* **TASK INSTRUCTIONS**:
Using the material that follows, output exactly the lines from the one containing "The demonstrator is" through the one containing "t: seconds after", with both ends kept.
--- START ---
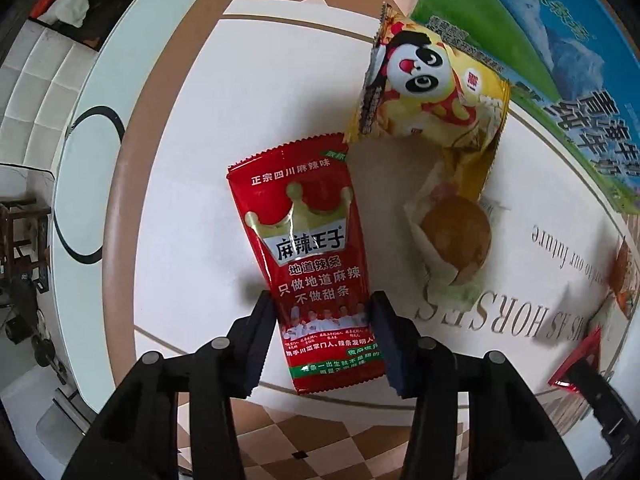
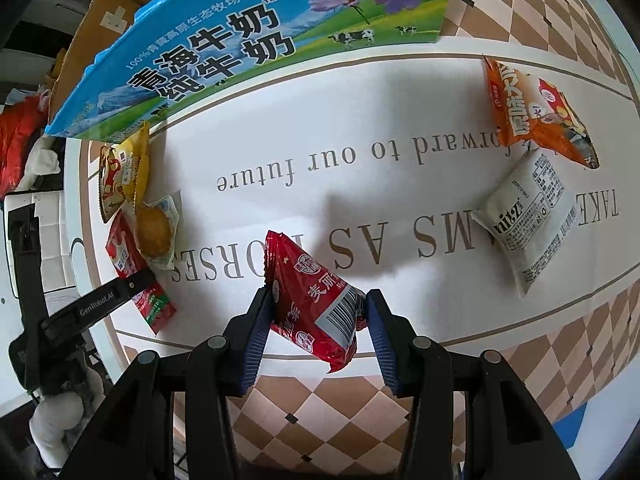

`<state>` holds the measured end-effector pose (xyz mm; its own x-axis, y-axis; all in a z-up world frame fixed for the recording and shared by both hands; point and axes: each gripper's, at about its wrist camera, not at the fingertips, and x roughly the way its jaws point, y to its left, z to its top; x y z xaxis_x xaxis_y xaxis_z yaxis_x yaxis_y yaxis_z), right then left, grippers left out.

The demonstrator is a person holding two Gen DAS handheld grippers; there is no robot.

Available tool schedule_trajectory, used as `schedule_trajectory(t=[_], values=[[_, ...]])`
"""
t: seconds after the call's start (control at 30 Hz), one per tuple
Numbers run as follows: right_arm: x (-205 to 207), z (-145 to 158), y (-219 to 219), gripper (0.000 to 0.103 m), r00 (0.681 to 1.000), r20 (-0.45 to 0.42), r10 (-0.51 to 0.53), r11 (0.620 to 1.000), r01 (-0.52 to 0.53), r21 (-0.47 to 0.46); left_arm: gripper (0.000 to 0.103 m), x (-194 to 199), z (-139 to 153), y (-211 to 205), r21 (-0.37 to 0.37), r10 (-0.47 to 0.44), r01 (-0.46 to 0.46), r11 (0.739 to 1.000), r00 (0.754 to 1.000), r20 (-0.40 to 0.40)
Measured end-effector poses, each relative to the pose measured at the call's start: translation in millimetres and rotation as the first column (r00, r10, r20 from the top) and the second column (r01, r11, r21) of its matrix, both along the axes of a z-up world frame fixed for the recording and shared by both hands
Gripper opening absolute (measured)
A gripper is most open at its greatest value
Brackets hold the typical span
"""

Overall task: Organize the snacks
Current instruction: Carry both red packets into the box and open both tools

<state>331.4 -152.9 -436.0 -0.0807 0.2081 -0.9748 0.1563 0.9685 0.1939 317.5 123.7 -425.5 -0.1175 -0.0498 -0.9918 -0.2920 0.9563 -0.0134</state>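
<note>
A red spicy-strip packet lies flat on the white table mat. My left gripper points down over its near end, with a pad against each long edge, shut on it. The same packet and one left finger show at the left of the right wrist view. My right gripper is shut on a second red packet with a barcode, held tilted above the mat. Its corner shows at the right edge of the left wrist view.
A yellow panda packet and a bun in a clear wrapper lie just beyond the spicy-strip packet. A blue-and-green milk carton box stands behind them. An orange packet and a white packet lie at the mat's right.
</note>
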Motion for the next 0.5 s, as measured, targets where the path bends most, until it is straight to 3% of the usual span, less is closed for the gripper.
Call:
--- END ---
* **TASK SOLUTION**:
The demonstrator is a person holding two Gen DAS handheld grippers; there is no robot.

Available tool schedule_trajectory, used as `schedule_trajectory(t=[_], values=[[_, ...]])`
"""
t: seconds after the call's start (control at 30 Hz), one per tuple

This is the complete answer.